*Description of the task:* Restate word for word the entries below, starting with the line with "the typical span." and continuing through the line with "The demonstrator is". Include both of those lines and no others.

[Data excerpts]
*** Begin section ***

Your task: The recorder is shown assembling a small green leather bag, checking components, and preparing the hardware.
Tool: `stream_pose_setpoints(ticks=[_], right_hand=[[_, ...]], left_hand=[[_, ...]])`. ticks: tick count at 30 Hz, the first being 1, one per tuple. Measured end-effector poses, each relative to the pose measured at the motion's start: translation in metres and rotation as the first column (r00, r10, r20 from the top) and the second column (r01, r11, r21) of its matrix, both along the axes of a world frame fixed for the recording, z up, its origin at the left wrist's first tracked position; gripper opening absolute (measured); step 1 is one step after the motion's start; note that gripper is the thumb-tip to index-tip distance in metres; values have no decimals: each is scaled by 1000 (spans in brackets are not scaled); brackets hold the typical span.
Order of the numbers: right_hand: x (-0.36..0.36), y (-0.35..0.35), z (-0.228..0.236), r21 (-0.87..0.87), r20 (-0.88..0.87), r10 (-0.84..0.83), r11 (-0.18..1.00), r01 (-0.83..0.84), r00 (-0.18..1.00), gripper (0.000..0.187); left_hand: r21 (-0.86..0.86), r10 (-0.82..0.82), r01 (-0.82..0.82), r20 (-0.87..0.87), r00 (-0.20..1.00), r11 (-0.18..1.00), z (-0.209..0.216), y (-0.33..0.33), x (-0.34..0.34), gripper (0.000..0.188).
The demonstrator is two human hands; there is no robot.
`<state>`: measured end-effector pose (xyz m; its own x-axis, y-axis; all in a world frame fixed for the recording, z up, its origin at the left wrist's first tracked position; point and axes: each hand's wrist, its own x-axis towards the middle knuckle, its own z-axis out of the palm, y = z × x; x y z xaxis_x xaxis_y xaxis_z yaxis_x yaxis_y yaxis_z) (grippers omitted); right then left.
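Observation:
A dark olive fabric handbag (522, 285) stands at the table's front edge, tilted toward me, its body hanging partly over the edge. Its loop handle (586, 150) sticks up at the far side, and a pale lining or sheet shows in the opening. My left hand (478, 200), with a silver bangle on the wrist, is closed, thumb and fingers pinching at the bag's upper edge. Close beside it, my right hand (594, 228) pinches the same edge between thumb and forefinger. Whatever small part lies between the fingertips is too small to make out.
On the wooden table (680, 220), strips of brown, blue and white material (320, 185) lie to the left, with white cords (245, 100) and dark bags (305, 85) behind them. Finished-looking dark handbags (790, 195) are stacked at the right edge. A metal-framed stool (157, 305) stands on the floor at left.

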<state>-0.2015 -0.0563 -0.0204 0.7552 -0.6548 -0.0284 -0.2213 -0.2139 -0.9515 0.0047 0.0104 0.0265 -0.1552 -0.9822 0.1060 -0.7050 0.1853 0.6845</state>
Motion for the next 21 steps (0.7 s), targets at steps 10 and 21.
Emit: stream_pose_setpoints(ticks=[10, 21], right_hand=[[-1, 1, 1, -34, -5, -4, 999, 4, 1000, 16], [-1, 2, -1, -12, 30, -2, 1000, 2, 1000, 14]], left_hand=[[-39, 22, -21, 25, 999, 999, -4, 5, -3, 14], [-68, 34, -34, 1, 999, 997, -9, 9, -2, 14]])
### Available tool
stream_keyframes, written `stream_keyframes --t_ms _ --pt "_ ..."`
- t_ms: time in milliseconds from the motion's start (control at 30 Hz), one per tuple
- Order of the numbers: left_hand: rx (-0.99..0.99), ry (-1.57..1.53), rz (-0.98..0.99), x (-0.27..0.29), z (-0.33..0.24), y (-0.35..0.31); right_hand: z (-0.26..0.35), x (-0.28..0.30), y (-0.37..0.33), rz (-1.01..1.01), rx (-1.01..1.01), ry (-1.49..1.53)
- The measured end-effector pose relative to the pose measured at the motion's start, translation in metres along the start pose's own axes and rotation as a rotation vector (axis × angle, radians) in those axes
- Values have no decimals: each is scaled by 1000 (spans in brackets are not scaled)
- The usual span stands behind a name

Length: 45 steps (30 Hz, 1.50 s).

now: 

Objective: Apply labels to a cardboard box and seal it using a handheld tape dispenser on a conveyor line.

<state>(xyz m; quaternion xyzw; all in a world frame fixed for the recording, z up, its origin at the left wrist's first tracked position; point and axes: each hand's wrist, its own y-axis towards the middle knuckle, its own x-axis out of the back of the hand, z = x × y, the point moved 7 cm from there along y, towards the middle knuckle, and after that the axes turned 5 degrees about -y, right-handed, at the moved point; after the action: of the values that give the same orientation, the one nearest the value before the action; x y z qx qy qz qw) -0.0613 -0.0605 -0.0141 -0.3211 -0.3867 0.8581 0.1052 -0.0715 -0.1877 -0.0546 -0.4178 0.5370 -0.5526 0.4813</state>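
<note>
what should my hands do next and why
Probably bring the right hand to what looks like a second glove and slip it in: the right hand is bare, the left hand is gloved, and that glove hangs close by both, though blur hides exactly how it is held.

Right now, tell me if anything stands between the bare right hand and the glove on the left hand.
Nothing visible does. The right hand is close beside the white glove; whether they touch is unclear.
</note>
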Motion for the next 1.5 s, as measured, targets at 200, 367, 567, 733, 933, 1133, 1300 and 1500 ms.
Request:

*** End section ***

*Response to the task:*
Tool: `stream_pose_setpoints(ticks=[_], right_hand=[[_, ...]], left_hand=[[_, ...]])`. ticks: tick count at 30 Hz, the first being 1, one per tuple. Measured end-effector poses, each relative to the pose measured at the motion's start: translation in metres and rotation as the first column (r00, r10, r20 from the top) and the second column (r01, r11, r21) of its matrix, both along the axes of a world frame fixed for the recording, z up, its origin at the left wrist's first tracked position; gripper opening absolute (measured); step 1 is one step after the motion's start; note that gripper is the thumb-tip to index-tip distance in metres; values have no decimals: each is scaled by 1000 (spans in brackets are not scaled); brackets hold the typical span.
Order of the numbers: right_hand: x (-0.36..0.36), y (-0.35..0.35), z (-0.228..0.236), r21 (-0.87..0.87), r20 (-0.88..0.87), r10 (-0.84..0.83), r11 (-0.18..1.00), r01 (-0.83..0.84), r00 (-0.18..1.00), gripper (0.000..0.187); left_hand: r21 (-0.86..0.86), r10 (-0.82..0.82), r01 (-0.82..0.82), r20 (-0.87..0.87), r00 (-0.20..1.00), r11 (-0.18..1.00), z (-0.209..0.216), y (-0.33..0.33), x (-0.34..0.34), gripper (0.000..0.188).
The demonstrator is two human hands; there is no robot.

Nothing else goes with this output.